TRENDING THIS MONTH – NOTARIALLY SPEAKING!

RECENT INSTRUCTIONS AT ATKINSONNOTARY

First this month, you may remember that I wrote over a year ago about the relatively new Civil Procedure rules which include rule 32.20.

This says that Documents created by a Notary Public “may be received in evidence” .. [in the civil courts of England and Wales] … “without further proof as duly authenticated in accordance with the requirements of law unless the contrary is proved”

I noted then that because a Notary is an independent third party lawyer owing a duty of care to the overall “Transaction” and not merely to the party paying him, therefore our Certificates can be of great assistance to any Judge.

Since my earlier blog I have indeed been asked to prepare several certificates for possible use in Court hearings.

Often they are concerned as I expected, with matters of Commercial Intellectual property – where for example I may be required to download webpages as proof that unlicensed copies of protected products are being advertised for sale on commercial websites.

I have been a little surprised however that many of my recent instructions have been in respect of private agreements by married couples. We have all heard of “pre – nups” where the parties to an intended marriage draw up an agreement stating who brings what financial assets into the marriage and who will take what out of it if the marriage should fail.

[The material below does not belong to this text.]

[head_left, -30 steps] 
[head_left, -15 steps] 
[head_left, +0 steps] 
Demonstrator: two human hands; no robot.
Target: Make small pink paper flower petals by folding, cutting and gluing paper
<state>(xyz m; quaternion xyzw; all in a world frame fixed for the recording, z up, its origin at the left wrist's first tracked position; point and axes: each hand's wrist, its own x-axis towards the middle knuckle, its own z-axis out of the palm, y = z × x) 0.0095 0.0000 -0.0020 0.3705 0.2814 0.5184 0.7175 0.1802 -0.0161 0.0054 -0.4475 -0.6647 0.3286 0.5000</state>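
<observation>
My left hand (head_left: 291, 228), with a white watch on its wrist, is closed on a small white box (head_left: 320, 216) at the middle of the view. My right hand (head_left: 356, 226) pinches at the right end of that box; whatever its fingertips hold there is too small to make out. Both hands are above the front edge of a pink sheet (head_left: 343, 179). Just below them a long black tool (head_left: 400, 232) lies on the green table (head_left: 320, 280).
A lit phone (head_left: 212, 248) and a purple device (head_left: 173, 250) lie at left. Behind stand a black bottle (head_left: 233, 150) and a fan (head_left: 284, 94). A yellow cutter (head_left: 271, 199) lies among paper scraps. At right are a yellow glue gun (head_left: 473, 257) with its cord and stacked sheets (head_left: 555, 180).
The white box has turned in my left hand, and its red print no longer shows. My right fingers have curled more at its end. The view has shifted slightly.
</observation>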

The agreements I have been asked to witness have been similar in intention. Typically a couple, who fear that their marriage may not last, wish to set out in a written document who is responsible for what in respect of their debts, or before taking on a new mortgage.

As with a pre-nup, I must advise the couple if they are married, that the Judge has a free hand in the event that their marriage should fail, [Matrimonial Causes Act 1973, s25] so that the notarised document could not bind the Judge to implement its terms.

Nevertheless, rule 32.20 does mean that the document would be admissible – that the Judge would read it. As such, it is most likely that the document would be important in assisting the Judge to reach his decision.

I think that this is an interesting development and would point out that all of the clients who have asked me to assist in this way, have sought me, I have not advertised or marketed myself for this sort of work.

Because I am not a Solicitor these days, I must give no element of advice, and the document is the one which the clients have agreed together to write. Clearly the parties feel that the fact that their agreement has been placed on record before an independent Notary gives them renewed trust in the good faith of each other.

It is possible to believe that my work in this way is assisting those couples to feel reassured about each other and perhaps helping to save marriages. I do hope so.

The second area where instructions seem to be on the increase is in relation by persons of Indian Origin to the Indian High Commission [IHC], for OCI (Overseas Citizenship of India) visas.

Many times the applicants are unable to produce the last Indian passport upon which they travelled. Usually it has been surrendered to the British Home Office, or simply lost.

This is a problem because the Indian Government before issuing an OCI requires to have the Applicant’s Indian passport surrendered to it. Where this is impossible, please do note that a relevant Affidavit can be sworn before me, a Notary Public, and this will be acceptable to the IHC.

I have also been asked to notarise Affidavits as to change of Appearance, or theft of an Indian passport, and I can assist with those matters also.